Fiberglass/ceramic fabrics, being inorganic, run ~260–300 °C continuous and are largely inert to acids/alkalis. Plain glass is less efficient (pore size larger by 10–100×), so glass houses traditionally used shaker or reverse‑air cleaning. Modern membrane‑glass (glass felt + PTFE) can operate up to ~250 °C. Glass bags dominate kilns/calciner service where >260 °C or flue gas would melt organic felts; they’re 2–4× stiffer and need special cages.

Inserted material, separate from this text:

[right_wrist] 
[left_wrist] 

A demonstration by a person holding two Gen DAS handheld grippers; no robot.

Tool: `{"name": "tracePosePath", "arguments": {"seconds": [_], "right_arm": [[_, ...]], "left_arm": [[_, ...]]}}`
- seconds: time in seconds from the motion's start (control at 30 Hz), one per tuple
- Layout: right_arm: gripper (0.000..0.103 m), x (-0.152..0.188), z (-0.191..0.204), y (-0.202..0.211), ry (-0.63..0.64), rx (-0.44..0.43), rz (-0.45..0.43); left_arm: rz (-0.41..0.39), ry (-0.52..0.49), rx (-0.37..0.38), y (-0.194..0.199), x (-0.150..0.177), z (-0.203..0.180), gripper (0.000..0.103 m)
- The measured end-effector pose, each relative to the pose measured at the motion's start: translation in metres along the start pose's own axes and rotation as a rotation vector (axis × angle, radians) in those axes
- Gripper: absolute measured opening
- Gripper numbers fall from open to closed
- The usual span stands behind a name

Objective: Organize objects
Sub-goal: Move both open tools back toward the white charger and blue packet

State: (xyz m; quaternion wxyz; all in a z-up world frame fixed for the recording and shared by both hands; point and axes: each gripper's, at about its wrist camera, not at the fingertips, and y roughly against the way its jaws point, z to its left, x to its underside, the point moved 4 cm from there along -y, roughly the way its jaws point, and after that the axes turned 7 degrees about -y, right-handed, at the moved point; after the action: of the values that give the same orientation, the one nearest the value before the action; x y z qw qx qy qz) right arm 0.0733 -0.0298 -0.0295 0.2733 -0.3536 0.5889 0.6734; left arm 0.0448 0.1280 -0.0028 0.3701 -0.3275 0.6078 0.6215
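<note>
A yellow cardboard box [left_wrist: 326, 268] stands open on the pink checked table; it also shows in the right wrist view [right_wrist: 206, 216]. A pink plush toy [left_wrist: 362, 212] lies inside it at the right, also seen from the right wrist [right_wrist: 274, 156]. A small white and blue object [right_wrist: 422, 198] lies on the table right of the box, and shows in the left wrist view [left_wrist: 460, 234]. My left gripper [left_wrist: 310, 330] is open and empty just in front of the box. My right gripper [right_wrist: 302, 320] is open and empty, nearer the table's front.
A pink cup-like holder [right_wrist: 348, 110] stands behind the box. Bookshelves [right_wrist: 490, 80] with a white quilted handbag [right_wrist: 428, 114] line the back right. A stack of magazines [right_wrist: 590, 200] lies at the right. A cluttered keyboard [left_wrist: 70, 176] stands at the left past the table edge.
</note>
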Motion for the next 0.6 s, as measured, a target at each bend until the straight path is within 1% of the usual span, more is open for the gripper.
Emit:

In practice, plants match media to max gas temperature and chemistry (optmakine.com) (optmakine.com): polyester at 150 °C for coolers/mills, Nomex at 200 °C for mid‑temperature pyro flows, and P84 at 260 °C or fiberglass for very hot gas or extreme additives (fly ash, Cl₂/HCl, alkali) (optmakine.com) (optmakine.com). Antistatic and hydrophobic finishes are common; PTFE lamination is increasingly standard for moisture‑prone or sticky dust.
Fine‑particle behavior and emission outcomes
Pulsing dislodges most agglomerates, which drop by gravity into hoppers (cementequipment.org). Very fine particles (<1 µm) can remain entrained during the pulse because upward gas flow counteracts settling, slightly degrading submicron capture (cementequipment.org). Even so, baghouses typically outperform ESPs (electrostatic precipitators) on fine PM and deliver very low stack emissions — down to single‑digit mg/Nm³.
Evidence is consistent: “leading‑edge techniques (ESPs or bag filters) have led to insignificant stack emissions if the plant is properly managed” (pmc.ncbi.nlm.nih.gov). Fabric filters can run well below 10 mg/Nm³; for comparison, new high‑tech ESPs report <5 mg/Nm³ (flsmidth-cement.com), while baghouses routinely meet sub‑50 mg limits.
On a test basis, stack dust samples (Method 5) after filters are often <0.01–0.05 g/m³. Quantitatively, plants report >95–99% PM reduction; one retrofit cut stack dust from ~35 to ~6 mg/m³ (pmc.ncbi.nlm.nih.gov), ensuring compliance and minimizing filterable losses.
Maintenance focus and operating discipline
Reliability hinges on air‑sealing (to prevent leaks), staged cleaning (compartments off‑line), and routine care of valves and cages. Inspections look for bag damage (dust leaks indicating holes), evenness of cleaning (uniform ΔP across sections), and clear hoppers.
Because bag integrity and cleaning directly dictate emissions and energy draw, engineers closely monitor pressure drop, stack readings, and bag condition. Optimizing pulse‑jet pressure, duration, and sequencing is regarded as essential to maximize bag life and efficiency (cementequipment.org) (pmc.ncbi.nlm.nih.gov).
Sources for figures and specifications include cement industry technical manuals and case studies (cementequipment.org) (cementequipment.org), Indonesian regulatory limits (id.scribd.com) and field data (pmc.ncbi.nlm.nih.gov) (pmc.ncbi.nlm.nih.gov), plus filtration material data (optmakine.com) (optmakine.com). All figures (mg/m³ limits, efficiencies, pressures) are drawn from these cited sources.